Pero un día, en las postrimerías de agosto, llegó a mi retiro familiar la ingrata noticia de que al Sr. Cura le hicieron la noche anterior un minucioso registro domiciliario, y sin perder minuto me trasladé a su casa y ya ante él, le pregunté con gran ansiedad:

-¿Y el Santísimo?

-Donde siempre -me repuso tranquilo-. Venga V.

Y me condujo a la habitación recóndita y allí recé mi estación con más fervorosas ansias, con más despacioso y dulce recreo que nunca.

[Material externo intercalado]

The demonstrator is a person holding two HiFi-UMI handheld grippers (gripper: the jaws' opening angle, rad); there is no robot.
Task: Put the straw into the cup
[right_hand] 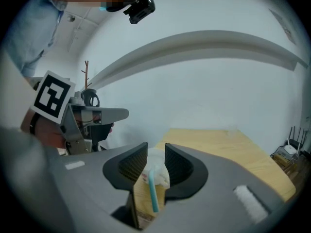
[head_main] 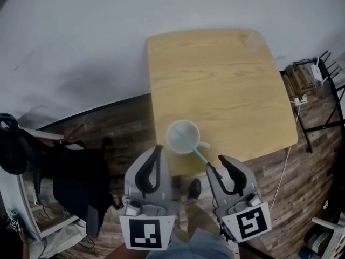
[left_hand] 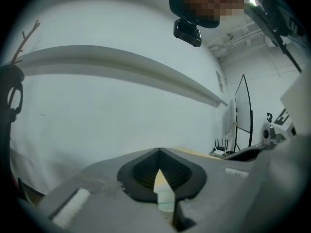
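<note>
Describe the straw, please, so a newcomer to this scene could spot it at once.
Find the light wooden table, then the white cup near its edge closest to the person. The straw is the thin tube leaning out of that cup towards the right gripper, the only teal thing there.

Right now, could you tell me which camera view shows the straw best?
The head view: the straw shows nearly whole from above, leaning out of the cup toward the right gripper. The right gripper view shows only its near end, between open jaws and in front of the cup. The left gripper view shows no clear straw.
</note>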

Cuando salimos a la habitación inmediata le interrogué de nuevo:

-¿Y el registro?

-Nada -repuso-. Lo vieron todo y todo lo revolvieron. Se llevaron papeles y… ¡nada más!

-¿Y ahí? -inquirí con renovada inquietud y señalando a la habitación convertida en santuario.

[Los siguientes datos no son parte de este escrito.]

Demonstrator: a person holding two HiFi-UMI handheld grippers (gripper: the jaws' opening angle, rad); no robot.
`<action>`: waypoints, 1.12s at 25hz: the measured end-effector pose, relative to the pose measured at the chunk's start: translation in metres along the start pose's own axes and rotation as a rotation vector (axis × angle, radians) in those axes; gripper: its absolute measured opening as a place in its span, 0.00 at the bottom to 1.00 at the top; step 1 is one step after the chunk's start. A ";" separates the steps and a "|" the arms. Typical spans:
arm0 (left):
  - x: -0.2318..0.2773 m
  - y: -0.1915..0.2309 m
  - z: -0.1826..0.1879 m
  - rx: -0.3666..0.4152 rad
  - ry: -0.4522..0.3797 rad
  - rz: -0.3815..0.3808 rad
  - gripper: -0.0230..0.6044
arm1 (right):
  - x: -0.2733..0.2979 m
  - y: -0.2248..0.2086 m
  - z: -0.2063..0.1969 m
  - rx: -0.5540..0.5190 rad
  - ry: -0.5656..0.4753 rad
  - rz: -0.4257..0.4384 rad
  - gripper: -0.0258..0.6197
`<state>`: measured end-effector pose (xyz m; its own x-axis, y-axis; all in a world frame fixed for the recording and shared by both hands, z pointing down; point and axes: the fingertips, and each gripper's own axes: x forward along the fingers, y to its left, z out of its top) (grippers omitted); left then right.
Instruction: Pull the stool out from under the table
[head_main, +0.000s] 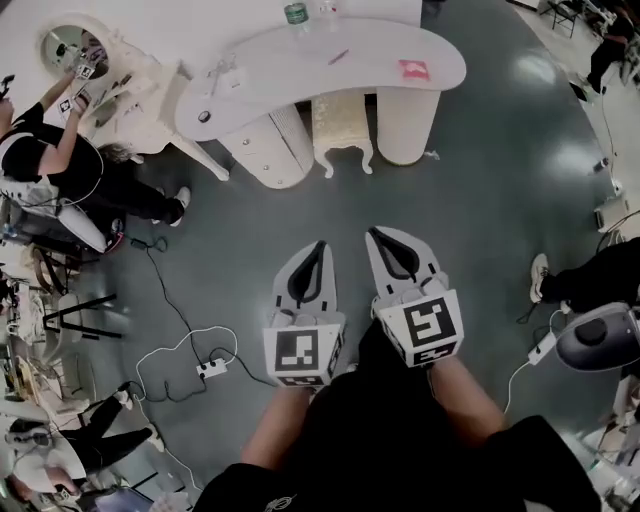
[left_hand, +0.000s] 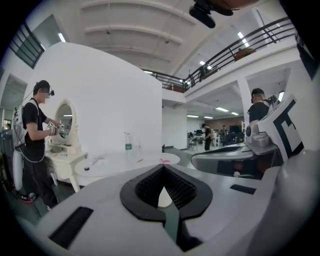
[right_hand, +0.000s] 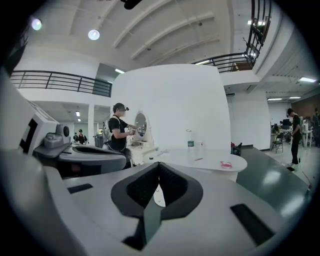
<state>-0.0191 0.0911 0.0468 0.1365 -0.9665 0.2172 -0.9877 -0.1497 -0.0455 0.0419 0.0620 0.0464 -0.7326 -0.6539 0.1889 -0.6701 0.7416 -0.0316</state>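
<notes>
White curved worktop (head_main: 380, 60): bottle (head_main: 296, 14) at far edge, thin pink stick (head_main: 338, 57) mid, pink packet (head_main: 414, 69) near right end, small dark round thing (head_main: 204, 116) at left end. Glossy grey floor (head_main: 480, 220): stool (head_main: 342, 130) tucked partly under worktop, power strip (head_main: 211, 369) nearer.

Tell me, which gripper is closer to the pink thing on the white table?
Right. The right gripper is held short of the table, on the side where the pink item lies. The left gripper is beside it, farther left of the item.
</notes>
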 end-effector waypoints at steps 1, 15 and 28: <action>0.015 0.000 0.001 -0.002 0.008 -0.003 0.05 | 0.008 -0.011 0.003 -0.004 -0.001 0.002 0.05; 0.113 -0.010 -0.031 -0.027 0.129 -0.044 0.05 | 0.063 -0.098 -0.041 0.026 0.112 0.011 0.05; 0.139 0.094 -0.029 -0.111 0.083 -0.030 0.05 | 0.153 -0.062 -0.012 -0.001 0.112 -0.027 0.05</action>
<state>-0.0953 -0.0515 0.1015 0.1637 -0.9409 0.2966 -0.9863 -0.1497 0.0695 -0.0277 -0.0823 0.0893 -0.6962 -0.6528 0.2986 -0.6893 0.7241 -0.0241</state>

-Ni entraron siquiera; estuvieron en este mismo cuarto en que nos hallamos, rebuscaron y registraron todo, hasta esa alacena; pero ni miraron siquiera esa puerta, ¡como si no existiera!

Después de una pausa añadió:

-Pero mañana… si no me buscan antes, consumiré las dos formas que quedan.

Y callamos ambos en un profundo y dolorido silencio. Y luego… luego… me arrodillé ante Él… y apenas acabó de trazar sobre m humillada cabeza una amplia y absolutoria bendición, le besé las ungidas manos y salí para no volver a verle jamás. Pocos días después le encarcelaron y algunos más tarde caía acribillado por las balas asesinas.”

Don José Gil Loro falleció asesinado por fusilamiento frente a las tapias del Cementerio Municipal de San Antonio en Don Benito, el 5 de septiembre de 1936, entre las tres y las cuatro de la madrugada.

FUENTES:

-TORREJÓN BARBA, Juan (1940): “José Gil Loro” en Flores de Martirio. Los Sacerdotes Inmolados de la Diócesis de Plasencia, Seminario Diocesano, Plasencia.